PROBLEM DESCRIPTION: Pick each line containing the word "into" out of the data below.

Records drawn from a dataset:
★ ★ ★ ★
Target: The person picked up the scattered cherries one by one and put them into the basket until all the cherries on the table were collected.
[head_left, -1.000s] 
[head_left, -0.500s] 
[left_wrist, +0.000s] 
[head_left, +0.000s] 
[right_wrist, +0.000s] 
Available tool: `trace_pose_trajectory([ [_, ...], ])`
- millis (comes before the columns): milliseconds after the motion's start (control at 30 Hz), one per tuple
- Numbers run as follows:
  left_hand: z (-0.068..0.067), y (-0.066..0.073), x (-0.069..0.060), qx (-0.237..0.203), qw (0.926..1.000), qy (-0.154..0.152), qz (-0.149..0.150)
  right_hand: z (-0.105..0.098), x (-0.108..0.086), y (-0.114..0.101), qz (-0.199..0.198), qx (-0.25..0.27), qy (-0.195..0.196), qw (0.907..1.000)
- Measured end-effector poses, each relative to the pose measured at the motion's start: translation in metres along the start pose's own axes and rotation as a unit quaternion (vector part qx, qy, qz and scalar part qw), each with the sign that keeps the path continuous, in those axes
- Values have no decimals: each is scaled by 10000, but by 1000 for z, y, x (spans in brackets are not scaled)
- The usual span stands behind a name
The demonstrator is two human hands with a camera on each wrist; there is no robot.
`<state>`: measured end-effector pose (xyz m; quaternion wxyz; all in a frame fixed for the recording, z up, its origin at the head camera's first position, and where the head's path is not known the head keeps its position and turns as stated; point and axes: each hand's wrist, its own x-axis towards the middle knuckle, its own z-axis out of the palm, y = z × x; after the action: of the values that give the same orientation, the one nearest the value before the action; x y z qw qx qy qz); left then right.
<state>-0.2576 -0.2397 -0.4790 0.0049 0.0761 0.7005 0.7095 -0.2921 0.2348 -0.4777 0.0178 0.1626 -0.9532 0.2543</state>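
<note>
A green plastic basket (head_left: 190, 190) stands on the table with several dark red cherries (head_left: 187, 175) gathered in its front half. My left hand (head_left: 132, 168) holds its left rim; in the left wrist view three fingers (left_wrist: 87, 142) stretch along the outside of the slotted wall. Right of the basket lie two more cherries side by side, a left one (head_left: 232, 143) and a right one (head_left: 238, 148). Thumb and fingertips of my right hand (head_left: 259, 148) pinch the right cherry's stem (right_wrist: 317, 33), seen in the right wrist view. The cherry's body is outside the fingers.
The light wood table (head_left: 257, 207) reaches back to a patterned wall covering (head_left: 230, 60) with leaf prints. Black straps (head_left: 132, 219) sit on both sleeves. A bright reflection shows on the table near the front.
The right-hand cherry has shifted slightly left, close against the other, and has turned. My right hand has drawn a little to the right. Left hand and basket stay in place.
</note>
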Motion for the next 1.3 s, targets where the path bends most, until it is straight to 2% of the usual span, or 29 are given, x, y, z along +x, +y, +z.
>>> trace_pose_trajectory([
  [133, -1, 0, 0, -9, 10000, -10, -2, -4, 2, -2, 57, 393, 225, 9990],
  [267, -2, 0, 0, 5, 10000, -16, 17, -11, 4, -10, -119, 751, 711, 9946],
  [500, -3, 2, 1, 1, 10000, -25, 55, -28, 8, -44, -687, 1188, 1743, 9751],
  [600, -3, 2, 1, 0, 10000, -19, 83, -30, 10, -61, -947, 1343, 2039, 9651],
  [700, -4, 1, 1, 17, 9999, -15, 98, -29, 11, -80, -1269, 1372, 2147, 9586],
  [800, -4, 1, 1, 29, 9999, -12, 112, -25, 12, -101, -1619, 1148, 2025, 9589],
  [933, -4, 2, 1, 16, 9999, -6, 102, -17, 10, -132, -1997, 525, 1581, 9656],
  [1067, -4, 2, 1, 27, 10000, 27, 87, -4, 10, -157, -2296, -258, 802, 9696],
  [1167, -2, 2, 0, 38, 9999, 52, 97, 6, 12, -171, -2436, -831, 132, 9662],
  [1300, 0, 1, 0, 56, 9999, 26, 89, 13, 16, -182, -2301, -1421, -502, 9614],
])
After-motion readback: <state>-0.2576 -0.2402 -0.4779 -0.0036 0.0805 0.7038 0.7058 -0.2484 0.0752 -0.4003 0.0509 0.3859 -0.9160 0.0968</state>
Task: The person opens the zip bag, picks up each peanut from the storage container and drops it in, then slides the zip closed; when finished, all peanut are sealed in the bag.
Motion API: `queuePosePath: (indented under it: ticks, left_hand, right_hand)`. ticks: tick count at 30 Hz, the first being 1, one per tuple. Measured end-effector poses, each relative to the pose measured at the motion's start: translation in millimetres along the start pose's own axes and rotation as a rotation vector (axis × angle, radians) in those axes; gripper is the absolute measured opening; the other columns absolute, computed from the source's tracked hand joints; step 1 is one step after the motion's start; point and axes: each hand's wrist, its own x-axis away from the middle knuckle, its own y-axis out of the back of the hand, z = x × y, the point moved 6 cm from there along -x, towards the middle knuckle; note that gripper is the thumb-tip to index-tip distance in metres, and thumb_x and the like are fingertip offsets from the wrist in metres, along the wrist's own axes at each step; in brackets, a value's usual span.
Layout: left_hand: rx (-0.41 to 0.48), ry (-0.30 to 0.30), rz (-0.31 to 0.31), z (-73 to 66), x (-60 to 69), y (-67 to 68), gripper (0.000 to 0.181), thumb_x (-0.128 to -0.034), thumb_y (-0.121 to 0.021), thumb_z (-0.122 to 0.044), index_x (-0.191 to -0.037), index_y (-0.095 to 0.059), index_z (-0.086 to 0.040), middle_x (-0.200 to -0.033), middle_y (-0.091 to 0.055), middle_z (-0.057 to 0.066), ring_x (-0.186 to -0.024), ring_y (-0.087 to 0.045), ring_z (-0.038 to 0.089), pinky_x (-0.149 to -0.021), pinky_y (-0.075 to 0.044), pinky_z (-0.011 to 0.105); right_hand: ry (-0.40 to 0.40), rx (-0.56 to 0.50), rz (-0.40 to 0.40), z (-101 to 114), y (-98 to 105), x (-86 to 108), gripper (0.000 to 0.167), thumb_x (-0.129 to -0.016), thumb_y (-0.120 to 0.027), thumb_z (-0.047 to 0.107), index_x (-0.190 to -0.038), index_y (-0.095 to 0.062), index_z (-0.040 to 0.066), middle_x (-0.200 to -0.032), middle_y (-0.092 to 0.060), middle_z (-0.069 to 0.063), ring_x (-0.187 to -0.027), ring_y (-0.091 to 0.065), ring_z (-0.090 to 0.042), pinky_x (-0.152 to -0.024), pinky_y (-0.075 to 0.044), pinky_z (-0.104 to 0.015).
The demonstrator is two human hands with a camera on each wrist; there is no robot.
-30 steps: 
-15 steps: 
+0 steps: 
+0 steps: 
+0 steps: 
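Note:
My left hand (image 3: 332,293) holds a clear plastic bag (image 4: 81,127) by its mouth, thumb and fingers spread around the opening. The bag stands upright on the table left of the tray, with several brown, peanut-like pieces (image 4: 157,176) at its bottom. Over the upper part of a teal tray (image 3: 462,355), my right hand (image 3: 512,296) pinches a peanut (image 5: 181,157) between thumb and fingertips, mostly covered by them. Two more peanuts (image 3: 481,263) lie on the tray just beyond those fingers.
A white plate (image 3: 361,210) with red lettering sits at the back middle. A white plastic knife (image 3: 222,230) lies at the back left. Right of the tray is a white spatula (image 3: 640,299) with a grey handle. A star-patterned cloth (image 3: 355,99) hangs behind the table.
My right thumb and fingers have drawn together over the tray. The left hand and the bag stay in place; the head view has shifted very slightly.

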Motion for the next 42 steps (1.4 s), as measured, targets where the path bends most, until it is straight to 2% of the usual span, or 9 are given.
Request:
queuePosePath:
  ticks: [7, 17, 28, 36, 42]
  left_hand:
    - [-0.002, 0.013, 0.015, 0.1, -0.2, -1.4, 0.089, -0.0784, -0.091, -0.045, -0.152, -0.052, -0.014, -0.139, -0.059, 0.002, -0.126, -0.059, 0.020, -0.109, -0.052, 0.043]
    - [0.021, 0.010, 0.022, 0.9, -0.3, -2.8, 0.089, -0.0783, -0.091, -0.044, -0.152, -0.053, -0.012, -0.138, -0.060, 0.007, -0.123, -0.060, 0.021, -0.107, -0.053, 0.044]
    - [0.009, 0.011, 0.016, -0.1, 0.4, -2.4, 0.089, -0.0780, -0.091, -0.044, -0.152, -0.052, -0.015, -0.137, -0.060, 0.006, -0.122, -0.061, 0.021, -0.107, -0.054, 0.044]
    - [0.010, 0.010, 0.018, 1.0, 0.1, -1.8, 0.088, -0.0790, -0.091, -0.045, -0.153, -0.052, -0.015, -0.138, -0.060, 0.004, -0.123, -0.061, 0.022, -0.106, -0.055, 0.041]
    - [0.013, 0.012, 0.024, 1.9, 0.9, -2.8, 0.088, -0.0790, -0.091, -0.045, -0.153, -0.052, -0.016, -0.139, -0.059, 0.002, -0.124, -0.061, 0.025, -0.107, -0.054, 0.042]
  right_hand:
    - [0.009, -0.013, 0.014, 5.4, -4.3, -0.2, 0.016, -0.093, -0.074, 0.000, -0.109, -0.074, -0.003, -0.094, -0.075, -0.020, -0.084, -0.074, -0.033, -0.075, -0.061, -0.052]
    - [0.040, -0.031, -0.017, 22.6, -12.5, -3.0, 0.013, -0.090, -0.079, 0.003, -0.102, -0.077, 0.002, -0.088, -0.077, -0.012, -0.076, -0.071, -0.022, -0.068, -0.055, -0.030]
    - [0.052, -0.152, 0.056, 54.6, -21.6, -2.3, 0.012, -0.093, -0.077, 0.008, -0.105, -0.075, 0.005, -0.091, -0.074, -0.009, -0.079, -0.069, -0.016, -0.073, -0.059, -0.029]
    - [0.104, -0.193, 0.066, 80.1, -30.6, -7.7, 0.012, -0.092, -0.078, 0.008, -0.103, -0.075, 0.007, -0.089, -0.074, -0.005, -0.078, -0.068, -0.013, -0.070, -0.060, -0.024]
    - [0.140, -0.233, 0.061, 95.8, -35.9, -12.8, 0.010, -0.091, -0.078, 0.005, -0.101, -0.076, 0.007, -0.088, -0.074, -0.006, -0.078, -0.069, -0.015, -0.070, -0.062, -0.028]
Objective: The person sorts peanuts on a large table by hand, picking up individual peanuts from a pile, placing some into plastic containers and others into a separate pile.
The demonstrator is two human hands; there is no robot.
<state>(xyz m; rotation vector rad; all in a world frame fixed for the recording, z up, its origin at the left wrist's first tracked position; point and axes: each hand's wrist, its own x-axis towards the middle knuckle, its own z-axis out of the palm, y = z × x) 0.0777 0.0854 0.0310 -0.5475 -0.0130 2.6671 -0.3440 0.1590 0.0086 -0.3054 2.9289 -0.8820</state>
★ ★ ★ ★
SOLUTION TO THIS PROBLEM:
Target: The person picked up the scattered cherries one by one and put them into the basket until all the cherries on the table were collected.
Objective: The person sorts peanuts on a large table by hand, picking up individual peanuts from a pile, placing some into plastic containers and others into a separate pile.

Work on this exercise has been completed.